* **PROMPT**
Copy the data exactly as it appears, and do not include any pictures.
(SUPPLIED INFORMATION)
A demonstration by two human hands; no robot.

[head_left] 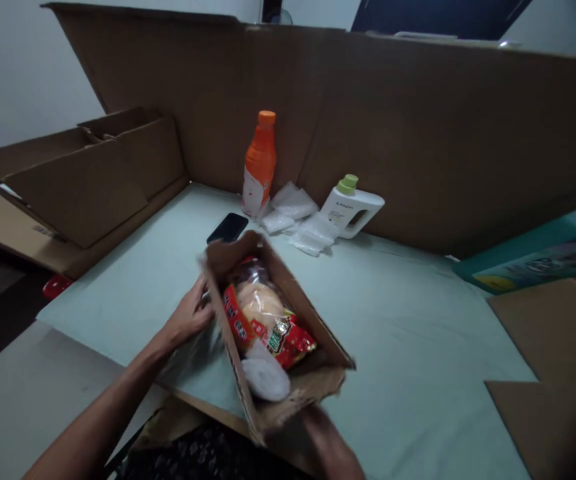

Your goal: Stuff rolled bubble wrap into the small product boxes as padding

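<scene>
An open cardboard box (pixel 313 313) is tilted between my hands, its near end toward me. Inside lies a clear-and-red snack packet (pixel 263 307) with pale round pieces. A round whitish item (pixel 267 380) sits at the box's near end; its kind is unclear. My left hand (pixel 195 310) grips the box's left wall with fingers curled. My right hand (pixel 325 430) reaches beneath the near end and holds the box from there; its fingers are hidden and the wrist is blurred.
Beyond the box are a black phone (pixel 227 228), an orange bottle (pixel 259 163), bubble-wrap pieces (pixel 293 203) and a white jug (pixel 353 207) with a green cap. A teal bottle (pixel 538 257) lies at right. Tall cardboard walls (pixel 393 133) surround the pale green cloth (pixel 408 320).
</scene>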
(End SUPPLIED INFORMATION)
* **RESULT FOR THIS TASK**
A demonstration by two human hands; no robot.

[head_left] 

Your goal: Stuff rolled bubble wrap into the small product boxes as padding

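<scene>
An open cardboard box (pixel 313 313) is tilted between my hands, its near end toward me. Inside lies a clear-and-red snack packet (pixel 263 307) with pale round pieces. A round whitish item (pixel 267 380) sits at the box's near end; its kind is unclear. My left hand (pixel 195 310) grips the box's left wall with fingers curled. My right hand (pixel 325 430) reaches beneath the near end and holds the box from there; its fingers are hidden and the wrist is blurred.
Beyond the box are a black phone (pixel 227 228), an orange bottle (pixel 259 163), bubble-wrap pieces (pixel 293 203) and a white jug (pixel 353 207) with a green cap. A teal bottle (pixel 538 257) lies at right. Tall cardboard walls (pixel 393 133) surround the pale green cloth (pixel 408 320).
</scene>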

The exercise is done, and no more output is needed.